TASK - Find the word "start" in the listing below. Copy every line that has it.

PROVIDED RECORDS -
* * * * * * * * *
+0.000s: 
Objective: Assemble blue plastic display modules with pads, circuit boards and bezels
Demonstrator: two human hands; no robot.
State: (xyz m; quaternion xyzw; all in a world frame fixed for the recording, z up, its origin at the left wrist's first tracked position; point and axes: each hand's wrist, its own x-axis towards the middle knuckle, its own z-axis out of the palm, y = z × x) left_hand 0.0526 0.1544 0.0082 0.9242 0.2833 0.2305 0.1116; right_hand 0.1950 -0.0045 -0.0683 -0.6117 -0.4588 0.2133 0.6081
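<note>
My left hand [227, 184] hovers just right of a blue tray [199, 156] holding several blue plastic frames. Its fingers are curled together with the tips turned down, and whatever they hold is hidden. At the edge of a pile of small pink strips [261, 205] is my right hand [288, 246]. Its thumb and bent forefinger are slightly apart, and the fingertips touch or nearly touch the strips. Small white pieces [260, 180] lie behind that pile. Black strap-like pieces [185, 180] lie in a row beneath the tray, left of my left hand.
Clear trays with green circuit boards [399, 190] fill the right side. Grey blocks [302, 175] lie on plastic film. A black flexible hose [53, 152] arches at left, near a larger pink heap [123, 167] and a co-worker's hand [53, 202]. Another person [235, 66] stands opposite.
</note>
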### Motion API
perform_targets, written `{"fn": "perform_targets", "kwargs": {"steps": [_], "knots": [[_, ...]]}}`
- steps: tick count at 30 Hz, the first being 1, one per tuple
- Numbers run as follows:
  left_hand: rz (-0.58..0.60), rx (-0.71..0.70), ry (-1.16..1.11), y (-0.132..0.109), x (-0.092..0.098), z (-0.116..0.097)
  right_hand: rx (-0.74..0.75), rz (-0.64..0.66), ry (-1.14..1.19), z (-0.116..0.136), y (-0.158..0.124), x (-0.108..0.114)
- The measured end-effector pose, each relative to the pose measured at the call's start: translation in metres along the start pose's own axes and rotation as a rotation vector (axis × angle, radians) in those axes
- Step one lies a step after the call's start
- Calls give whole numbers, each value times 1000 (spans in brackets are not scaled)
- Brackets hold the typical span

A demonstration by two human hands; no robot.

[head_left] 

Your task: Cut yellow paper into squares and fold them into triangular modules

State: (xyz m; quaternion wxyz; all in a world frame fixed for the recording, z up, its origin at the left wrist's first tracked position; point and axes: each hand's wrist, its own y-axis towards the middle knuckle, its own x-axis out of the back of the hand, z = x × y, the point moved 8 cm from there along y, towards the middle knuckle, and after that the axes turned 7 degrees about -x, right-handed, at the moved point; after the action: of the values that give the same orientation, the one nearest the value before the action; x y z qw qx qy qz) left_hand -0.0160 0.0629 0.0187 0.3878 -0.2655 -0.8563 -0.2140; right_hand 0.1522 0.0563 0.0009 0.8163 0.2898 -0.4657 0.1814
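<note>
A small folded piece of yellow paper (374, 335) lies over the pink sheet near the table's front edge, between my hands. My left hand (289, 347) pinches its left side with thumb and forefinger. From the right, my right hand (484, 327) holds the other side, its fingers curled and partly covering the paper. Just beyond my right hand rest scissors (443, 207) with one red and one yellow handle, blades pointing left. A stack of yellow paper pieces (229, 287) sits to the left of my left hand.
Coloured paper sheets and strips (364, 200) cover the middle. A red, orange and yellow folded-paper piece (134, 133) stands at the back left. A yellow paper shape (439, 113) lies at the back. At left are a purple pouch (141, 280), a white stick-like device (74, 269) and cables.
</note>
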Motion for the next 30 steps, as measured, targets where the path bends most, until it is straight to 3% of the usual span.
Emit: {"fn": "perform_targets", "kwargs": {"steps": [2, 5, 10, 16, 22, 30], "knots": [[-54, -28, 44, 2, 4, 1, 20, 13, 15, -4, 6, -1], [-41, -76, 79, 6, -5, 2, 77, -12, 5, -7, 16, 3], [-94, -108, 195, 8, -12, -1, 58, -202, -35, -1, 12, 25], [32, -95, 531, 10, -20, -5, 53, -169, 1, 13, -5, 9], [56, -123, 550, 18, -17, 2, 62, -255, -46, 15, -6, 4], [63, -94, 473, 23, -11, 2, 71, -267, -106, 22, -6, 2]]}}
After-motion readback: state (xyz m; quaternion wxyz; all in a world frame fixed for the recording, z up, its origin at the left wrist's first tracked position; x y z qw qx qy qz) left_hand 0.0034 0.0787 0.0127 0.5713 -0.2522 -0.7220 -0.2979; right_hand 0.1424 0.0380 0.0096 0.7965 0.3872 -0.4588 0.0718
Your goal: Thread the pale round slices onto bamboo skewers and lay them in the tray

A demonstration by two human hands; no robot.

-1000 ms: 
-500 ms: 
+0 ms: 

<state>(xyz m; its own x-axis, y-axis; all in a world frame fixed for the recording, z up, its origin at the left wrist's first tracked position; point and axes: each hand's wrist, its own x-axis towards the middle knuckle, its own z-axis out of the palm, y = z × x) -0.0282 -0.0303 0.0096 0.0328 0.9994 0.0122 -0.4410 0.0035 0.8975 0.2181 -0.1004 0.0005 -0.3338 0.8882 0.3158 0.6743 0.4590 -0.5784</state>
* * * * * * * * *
WRITTEN SOLUTION -
- The measured end-effector pose, each relative to the pose measured at the call's start: translation in metres along the start pose's own axes and rotation as a rotation vector (axis × angle, radians) in those axes
- Step one lies a step after the call's start

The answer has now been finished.